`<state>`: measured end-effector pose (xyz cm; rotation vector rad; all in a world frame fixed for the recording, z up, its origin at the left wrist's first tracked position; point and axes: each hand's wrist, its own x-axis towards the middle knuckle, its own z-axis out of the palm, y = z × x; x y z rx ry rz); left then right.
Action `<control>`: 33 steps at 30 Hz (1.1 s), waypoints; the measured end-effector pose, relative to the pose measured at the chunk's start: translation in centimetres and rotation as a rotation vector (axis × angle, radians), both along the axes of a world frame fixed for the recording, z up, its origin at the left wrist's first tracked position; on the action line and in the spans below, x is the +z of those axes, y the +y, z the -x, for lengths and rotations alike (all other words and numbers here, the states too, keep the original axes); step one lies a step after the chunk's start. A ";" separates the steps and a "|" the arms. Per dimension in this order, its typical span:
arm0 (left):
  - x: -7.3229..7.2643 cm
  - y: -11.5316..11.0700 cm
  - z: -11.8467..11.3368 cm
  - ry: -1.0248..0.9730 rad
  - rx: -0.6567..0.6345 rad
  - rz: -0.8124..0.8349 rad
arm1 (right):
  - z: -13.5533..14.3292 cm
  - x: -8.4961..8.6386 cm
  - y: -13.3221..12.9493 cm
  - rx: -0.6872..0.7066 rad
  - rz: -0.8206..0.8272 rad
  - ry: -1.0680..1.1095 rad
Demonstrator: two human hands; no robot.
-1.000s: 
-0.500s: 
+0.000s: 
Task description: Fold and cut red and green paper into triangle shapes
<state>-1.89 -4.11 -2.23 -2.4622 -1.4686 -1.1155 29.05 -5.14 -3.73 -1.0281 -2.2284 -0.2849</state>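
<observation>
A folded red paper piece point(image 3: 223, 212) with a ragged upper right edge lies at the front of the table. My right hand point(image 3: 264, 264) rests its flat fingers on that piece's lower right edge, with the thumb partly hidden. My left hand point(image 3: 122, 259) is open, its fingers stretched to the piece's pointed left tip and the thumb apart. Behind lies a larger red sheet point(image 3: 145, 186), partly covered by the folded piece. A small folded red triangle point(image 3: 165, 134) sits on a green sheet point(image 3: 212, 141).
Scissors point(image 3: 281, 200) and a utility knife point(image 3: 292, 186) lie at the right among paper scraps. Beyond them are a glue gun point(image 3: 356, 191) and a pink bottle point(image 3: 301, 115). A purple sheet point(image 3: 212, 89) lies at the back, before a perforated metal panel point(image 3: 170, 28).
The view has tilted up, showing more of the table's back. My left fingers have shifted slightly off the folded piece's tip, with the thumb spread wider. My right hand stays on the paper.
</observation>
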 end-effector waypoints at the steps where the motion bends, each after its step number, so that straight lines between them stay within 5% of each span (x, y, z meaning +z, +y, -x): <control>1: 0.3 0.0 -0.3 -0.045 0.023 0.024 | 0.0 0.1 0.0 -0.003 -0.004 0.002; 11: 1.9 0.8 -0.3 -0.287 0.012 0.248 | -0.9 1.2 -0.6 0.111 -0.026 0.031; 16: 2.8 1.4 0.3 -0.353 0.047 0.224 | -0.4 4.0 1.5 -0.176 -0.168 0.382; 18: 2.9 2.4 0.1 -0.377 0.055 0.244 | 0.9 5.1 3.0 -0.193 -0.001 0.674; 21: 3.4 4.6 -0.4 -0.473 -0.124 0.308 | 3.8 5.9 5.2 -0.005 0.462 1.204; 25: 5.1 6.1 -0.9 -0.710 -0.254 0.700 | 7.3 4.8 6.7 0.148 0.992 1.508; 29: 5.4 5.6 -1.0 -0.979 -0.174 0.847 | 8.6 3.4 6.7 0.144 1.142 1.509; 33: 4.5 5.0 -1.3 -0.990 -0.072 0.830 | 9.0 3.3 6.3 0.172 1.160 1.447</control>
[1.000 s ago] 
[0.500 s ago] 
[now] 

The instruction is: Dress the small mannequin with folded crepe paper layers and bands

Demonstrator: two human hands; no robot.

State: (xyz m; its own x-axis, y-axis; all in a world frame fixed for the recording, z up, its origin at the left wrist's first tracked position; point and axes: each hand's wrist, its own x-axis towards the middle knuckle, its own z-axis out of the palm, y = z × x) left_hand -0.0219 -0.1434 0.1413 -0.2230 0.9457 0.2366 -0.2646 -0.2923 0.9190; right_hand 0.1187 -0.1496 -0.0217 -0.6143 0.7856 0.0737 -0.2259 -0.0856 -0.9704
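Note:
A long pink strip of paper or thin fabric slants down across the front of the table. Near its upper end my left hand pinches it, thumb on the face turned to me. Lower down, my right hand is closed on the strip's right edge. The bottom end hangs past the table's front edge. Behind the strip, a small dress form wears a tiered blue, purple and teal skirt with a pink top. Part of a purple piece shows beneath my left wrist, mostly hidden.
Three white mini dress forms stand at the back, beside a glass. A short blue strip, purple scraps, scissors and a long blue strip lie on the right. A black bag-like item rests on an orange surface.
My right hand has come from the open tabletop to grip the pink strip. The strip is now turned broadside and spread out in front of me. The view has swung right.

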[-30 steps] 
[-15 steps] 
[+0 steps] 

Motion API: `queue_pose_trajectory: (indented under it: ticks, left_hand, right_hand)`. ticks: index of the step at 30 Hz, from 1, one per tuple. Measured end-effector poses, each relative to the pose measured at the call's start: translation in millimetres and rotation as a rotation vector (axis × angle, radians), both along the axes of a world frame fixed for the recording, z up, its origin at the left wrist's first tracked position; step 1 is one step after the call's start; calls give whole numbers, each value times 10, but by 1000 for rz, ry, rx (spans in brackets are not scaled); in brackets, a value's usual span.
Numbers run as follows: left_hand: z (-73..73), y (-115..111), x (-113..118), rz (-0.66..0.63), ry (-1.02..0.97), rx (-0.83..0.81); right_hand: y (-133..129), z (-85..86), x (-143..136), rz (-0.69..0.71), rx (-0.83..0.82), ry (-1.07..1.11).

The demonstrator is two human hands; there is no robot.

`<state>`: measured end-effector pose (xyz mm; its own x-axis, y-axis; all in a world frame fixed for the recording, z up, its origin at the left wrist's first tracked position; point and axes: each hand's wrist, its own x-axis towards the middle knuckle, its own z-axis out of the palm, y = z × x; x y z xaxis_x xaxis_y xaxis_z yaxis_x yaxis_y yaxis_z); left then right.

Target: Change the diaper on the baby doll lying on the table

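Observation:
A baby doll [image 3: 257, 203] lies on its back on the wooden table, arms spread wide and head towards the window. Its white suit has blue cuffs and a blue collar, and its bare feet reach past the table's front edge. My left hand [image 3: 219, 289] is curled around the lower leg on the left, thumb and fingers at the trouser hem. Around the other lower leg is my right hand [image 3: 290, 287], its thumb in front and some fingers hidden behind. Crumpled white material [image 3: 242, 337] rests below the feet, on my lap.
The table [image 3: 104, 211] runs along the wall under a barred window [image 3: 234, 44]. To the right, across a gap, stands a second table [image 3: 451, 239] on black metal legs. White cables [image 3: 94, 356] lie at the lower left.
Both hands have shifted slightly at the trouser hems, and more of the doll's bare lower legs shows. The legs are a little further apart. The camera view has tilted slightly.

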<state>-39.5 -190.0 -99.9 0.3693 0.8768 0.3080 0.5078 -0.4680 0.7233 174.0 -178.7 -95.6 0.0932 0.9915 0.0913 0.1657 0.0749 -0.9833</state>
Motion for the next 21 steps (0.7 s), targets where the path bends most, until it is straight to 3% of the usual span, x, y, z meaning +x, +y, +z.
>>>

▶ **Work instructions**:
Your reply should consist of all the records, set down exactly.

▶ **Written answer**:
`<state>`: measured end-effector pose (xyz cm; rotation vector rad; all in a world frame fixed for the recording, z up, its origin at the left wrist's first tracked position; point and axes: each hand's wrist, its own x-axis towards the middle knuckle, its own z-axis out of the palm, y = z × x; x y z rx ry rz); left then right.
Action `<control>`: 33 steps at 30 Hz (1.1 s), waypoints; the measured end-effector pose, relative to the pose measured at the chunk's start: translation in centimetres and rotation as a rotation vector (axis × angle, radians), both along the axes of a world frame fixed for the recording, z up, its origin at the left wrist's first tracked position; on the action line and in the spans below, x is the +z of those axes, y the +y, z the -x, for lengths and rotations alike (all other words and numbers here, the states too, keep the original axes); step one lies a step after the chunk's start. A ";" separates the steps and a "|" the arms. Per dimension in this order, its typical span:
arm0 (left):
  - x: -7.3229..7.2643 cm
  - y: -11.5316..11.0700 cm
  - z: -11.8467..11.3368 cm
  - ry: -1.0248..0.9730 rad
  - rx: -0.6567..0.6345 rad
  - rz: -0.8124..0.8349 rad
arm1 (right):
  - z: -13.5533..14.3292 cm
  - x: -8.4961..8.6386 cm
  - y: -13.3221..12.9493 cm
  - rx: -0.6872..0.7066 rad
  - rz: -0.8206..0.8272 rad
  - ry: -1.0680..1.1095 rad
Demonstrator: two human hands; no robot.
-1.000s: 
-0.500s: 
+0.000s: 
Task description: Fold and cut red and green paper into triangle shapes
<state>-1.89 -4.11 -2.23 -2.4622 -1.4686 -1.1155 29.05 -5.14 -3.73 -1.0281 -2.2284 -0.2849</state>
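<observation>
A folded red paper piece point(image 3: 223, 212) with a ragged upper right edge lies at the front of the table. My right hand point(image 3: 264, 264) rests its flat fingers on that piece's lower right edge, with the thumb partly hidden. My left hand point(image 3: 122, 259) is open, its fingers stretched to the piece's pointed left tip and the thumb apart. Behind lies a larger red sheet point(image 3: 145, 186), partly covered by the folded piece. A small folded red triangle point(image 3: 165, 134) sits on a green sheet point(image 3: 212, 141).
Scissors point(image 3: 281, 200) and a utility knife point(image 3: 292, 186) lie at the right among paper scraps. Beyond them are a glue gun point(image 3: 356, 191) and a pink bottle point(image 3: 301, 115). A purple sheet point(image 3: 212, 89) lies at the back, before a perforated metal panel point(image 3: 170, 28).
The view has tilted up, showing more of the table's back. My left fingers have shifted slightly off the folded piece's tip, with the thumb spread wider. My right hand stays on the paper.
</observation>
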 end-effector waypoints at the steps where the motion bends, each after its step number, so that straight lines between them stay within 5% of each span (x, y, z meaning +z, +y, -x): <control>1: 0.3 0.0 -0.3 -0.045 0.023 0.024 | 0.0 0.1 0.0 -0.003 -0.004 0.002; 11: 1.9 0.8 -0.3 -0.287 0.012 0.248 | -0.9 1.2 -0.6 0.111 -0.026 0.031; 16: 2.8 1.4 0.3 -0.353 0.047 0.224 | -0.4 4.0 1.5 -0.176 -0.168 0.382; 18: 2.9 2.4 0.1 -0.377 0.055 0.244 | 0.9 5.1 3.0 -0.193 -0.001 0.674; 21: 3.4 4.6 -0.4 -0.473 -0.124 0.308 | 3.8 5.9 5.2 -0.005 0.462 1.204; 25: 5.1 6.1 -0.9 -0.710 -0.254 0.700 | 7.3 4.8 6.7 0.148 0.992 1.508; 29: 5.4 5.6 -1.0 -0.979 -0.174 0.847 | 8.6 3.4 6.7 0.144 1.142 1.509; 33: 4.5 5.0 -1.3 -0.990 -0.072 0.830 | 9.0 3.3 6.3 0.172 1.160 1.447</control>
[1.000 s ago] 
[0.500 s ago] 
[now] 

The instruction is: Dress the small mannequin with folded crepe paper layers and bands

Demonstrator: two human hands; no robot.

State: (xyz m; its own x-axis, y-axis; all in a world frame fixed for the recording, z up, its origin at the left wrist's first tracked position; point and axes: each hand's wrist, its own x-axis towards the middle knuckle, its own z-axis out of the palm, y = z × x) left_hand -0.0219 -0.1434 0.1413 -0.2230 0.9457 0.2366 -0.2646 -0.2923 0.9190; right_hand 0.1187 -0.1496 -0.0217 -0.6143 0.7856 0.0737 -0.2259 -0.0856 -0.9704
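Note:
A long pink strip of paper or thin fabric slants down across the front of the table. Near its upper end my left hand pinches it, thumb on the face turned to me. Lower down, my right hand is closed on the strip's right edge. The bottom end hangs past the table's front edge. Behind the strip, a small dress form wears a tiered blue, purple and teal skirt with a pink top. Part of a purple piece shows beneath my left wrist, mostly hidden.
Three white mini dress forms stand at the back, beside a glass. A short blue strip, purple scraps, scissors and a long blue strip lie on the right. A black bag-like item rests on an orange surface.
My right hand has come from the open tabletop to grip the pink strip. The strip is now turned broadside and spread out in front of me. The view has swung right.
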
[-30 steps] 
[-15 steps] 
[+0 steps] 

Motion API: `queue_pose_trajectory: (indented under it: ticks, left_hand, right_hand)`. ticks: index of the step at 30 Hz, from 1, one per tuple. Measured end-effector poses, each relative to the pose measured at the call's start: translation in millimetres and rotation as a rotation vector (axis × angle, radians), both along the axes of a world frame fixed for the recording, z up, its origin at the left wrist's first tracked position; step 1 is one step after the call's start; calls give whole numbers, each value times 10, but by 1000 for rz, ry, rx (spans in brackets are not scaled); in brackets, a value's usual span.
Numbers run as follows: left_hand: z (-73..73), y (-115..111), x (-113..118), rz (-0.66..0.63), ry (-1.02..0.97), rx (-0.83..0.81); right_hand: y (-133..129), z (-85..86), x (-143..136), rz (-0.69..0.71), rx (-0.83..0.82), ry (-1.07..1.11).

The demonstrator is two human hands; there is no robot.

`<state>`: measured end-effector pose (xyz mm; its own x-axis, y-axis; all in a world frame fixed for the recording, z up, its origin at the left wrist's first tracked position; point and axes: each hand's wrist, its own x-axis towards the middle knuckle, its own z-axis out of the palm, y = z × x; x y z xaxis_x xaxis_y xaxis_z yaxis_x yaxis_y yaxis_z); left then right.

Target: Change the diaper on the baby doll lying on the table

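Observation:
A baby doll [image 3: 257, 203] lies on its back on the wooden table, arms spread wide and head towards the window. Its white suit has blue cuffs and a blue collar, and its bare feet reach past the table's front edge. My left hand [image 3: 219, 289] is curled around the lower leg on the left, thumb and fingers at the trouser hem. Around the other lower leg is my right hand [image 3: 290, 287], its thumb in front and some fingers hidden behind. Crumpled white material [image 3: 242, 337] rests below the feet, on my lap.
The table [image 3: 104, 211] runs along the wall under a barred window [image 3: 234, 44]. To the right, across a gap, stands a second table [image 3: 451, 239] on black metal legs. White cables [image 3: 94, 356] lie at the lower left.
Both hands have shifted slightly at the trouser hems, and more of the doll's bare lower legs shows. The legs are a little further apart. The camera view has tilted slightly.
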
<state>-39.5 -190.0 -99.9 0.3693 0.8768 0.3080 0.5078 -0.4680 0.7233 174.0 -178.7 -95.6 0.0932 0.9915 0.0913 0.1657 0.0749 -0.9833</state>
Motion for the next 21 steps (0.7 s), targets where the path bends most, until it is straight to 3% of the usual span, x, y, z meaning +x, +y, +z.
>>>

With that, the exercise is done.